By the end of the century however, the brand had been allowed to lose its luxury status. Ray-Ban sales suffered from diminished quality which led to cheap pricing and low image retail outlets. The brand was gasping to survive. Enter Italy’s Luxottica Group – the world’s largest manufacturer and distributor of eye wear in the world. They purchased the brand for $640 million with a goal of revitalizing the brand – returning it to its previous status as a luxury brand – an accomplishment rarely, if ever, achieved.
Fearless Brands, even when diminished, can be revitalized through proper brand focus
Luxottica initiated a bold plan to turn around the Ray-Ban brand. They restored high production standards, eliminated sales from 13,000 undesirable retail outlets such as gas stations, and re-established luxury-level pricing. In 2000, Ray-Ban represented 10% of Luxottica Group sales. By 2014, sales of Ray-Ban represented over 27% of sales. Further, Ray-Ban was incorporated into the company’s prescription lens business, opening an entirely new market for the iconic brand. The optical business tends to have higher pricing and higher margins.
2013 saw the introduction of a new program, Re-Mix, which allows customers to create personalized glasses. With over 220,000 different combinations of frames, materials and styles, this new program represents nearly 40% of Ray-Ban’s online sales. Company owned retail stores add to the ability to further manage the brand’s luxury status. Plans to introduce Ray-Ban into China, represent yet another tremendous sales opportunity for the brand.
Ray-Ban was built into a fearless brand – was allowed to slip nearly into oblivion – and then, against all odds, was rejuvenated to fearless brand status once again. The Ray-Ban story provides tremendous insights into what’s necessary to establish – and maintain – brand value.

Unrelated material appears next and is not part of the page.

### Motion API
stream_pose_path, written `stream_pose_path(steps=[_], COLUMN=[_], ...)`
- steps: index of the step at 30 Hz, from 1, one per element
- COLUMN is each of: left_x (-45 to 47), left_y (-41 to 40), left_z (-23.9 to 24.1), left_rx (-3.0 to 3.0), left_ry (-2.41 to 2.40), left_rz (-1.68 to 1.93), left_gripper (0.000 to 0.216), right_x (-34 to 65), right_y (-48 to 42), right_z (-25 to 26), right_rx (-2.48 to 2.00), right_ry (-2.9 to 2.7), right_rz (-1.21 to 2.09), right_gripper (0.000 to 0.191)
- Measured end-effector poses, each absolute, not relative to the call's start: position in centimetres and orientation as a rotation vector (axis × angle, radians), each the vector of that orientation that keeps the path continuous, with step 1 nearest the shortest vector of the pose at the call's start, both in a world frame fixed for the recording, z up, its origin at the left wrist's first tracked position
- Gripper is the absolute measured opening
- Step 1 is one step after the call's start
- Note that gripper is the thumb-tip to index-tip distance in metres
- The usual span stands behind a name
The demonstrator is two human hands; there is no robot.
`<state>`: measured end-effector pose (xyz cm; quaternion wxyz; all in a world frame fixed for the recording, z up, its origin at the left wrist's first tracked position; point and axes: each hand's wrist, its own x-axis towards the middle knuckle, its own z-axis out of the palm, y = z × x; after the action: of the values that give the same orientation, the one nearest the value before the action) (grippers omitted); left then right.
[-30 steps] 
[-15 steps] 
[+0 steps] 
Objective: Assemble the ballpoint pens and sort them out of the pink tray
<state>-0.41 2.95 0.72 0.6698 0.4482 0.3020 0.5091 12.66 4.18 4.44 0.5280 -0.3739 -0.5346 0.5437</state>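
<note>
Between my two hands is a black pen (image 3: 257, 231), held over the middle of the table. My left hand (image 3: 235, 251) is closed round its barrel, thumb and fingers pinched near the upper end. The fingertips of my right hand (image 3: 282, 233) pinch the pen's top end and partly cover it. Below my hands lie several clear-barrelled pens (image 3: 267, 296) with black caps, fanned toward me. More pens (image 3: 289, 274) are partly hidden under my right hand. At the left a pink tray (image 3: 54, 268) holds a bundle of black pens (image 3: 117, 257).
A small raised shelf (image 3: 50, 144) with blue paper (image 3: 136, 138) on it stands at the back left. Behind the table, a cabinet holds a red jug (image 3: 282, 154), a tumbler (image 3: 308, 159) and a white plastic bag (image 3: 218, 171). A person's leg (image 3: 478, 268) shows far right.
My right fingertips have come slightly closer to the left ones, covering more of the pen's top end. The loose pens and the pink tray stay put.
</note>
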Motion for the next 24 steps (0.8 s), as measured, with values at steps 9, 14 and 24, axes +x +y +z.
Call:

Exceptional value yields extraordinary results – Whether it is created by design (military use Aviators) or through serendipity (pop culture status) – delivering great brand value yields higher pricing, greater consumer loyalty and a distinct market advantage. Because of that, your brand is your greatest asset. Create great value, leverage every advantage, enjoy phenomenal results.
Branding is an ongoing process – For a myriad of reasons, the Ray-Ban brand was allowed to slip from its status of one of the most prestigious luxury brands on the market. Cost-cutting and ill-advised sales strategies undercut decades of brand equity. There was an effort to grow sales by creating an ‘accessible luxury’ brand. It’s simple, that will not work. To maintain a fearless brand – one which appeals to customer aspirations, you have to be diligent. It takes a long time to create value – but it can be lost in a flash.
Restoring a brand to luxury status is a long-shot at best – Once a brand’s value is diminished, it’s next to impossible to restore. However, Ray-Ban, under Luxoticca Group’s direction, was able to do just that. For that, they deserve tremendous branding praise (yes, there is such a thing :)). Had Ray-Ban not maintained a high degree of brand credibility – had Luxottica not been such a powerhouse in the eyewear industry – chances are Ray-Ban’s would be selling for $9.99 at the local truck stop. Don’t take your brand for granted. Maintaining a powerful brand is a much wiser and a more cost-effective path to continued sales and profits.
Ray-Ban’s are cool. The brand’s future is very bright. That’s because the brand was built on solid branding principles. It was resurrected by implementing the same strategy. Be smart when building your fearless brand. Create exceptional value. Appreciate the extraordinary results which follow.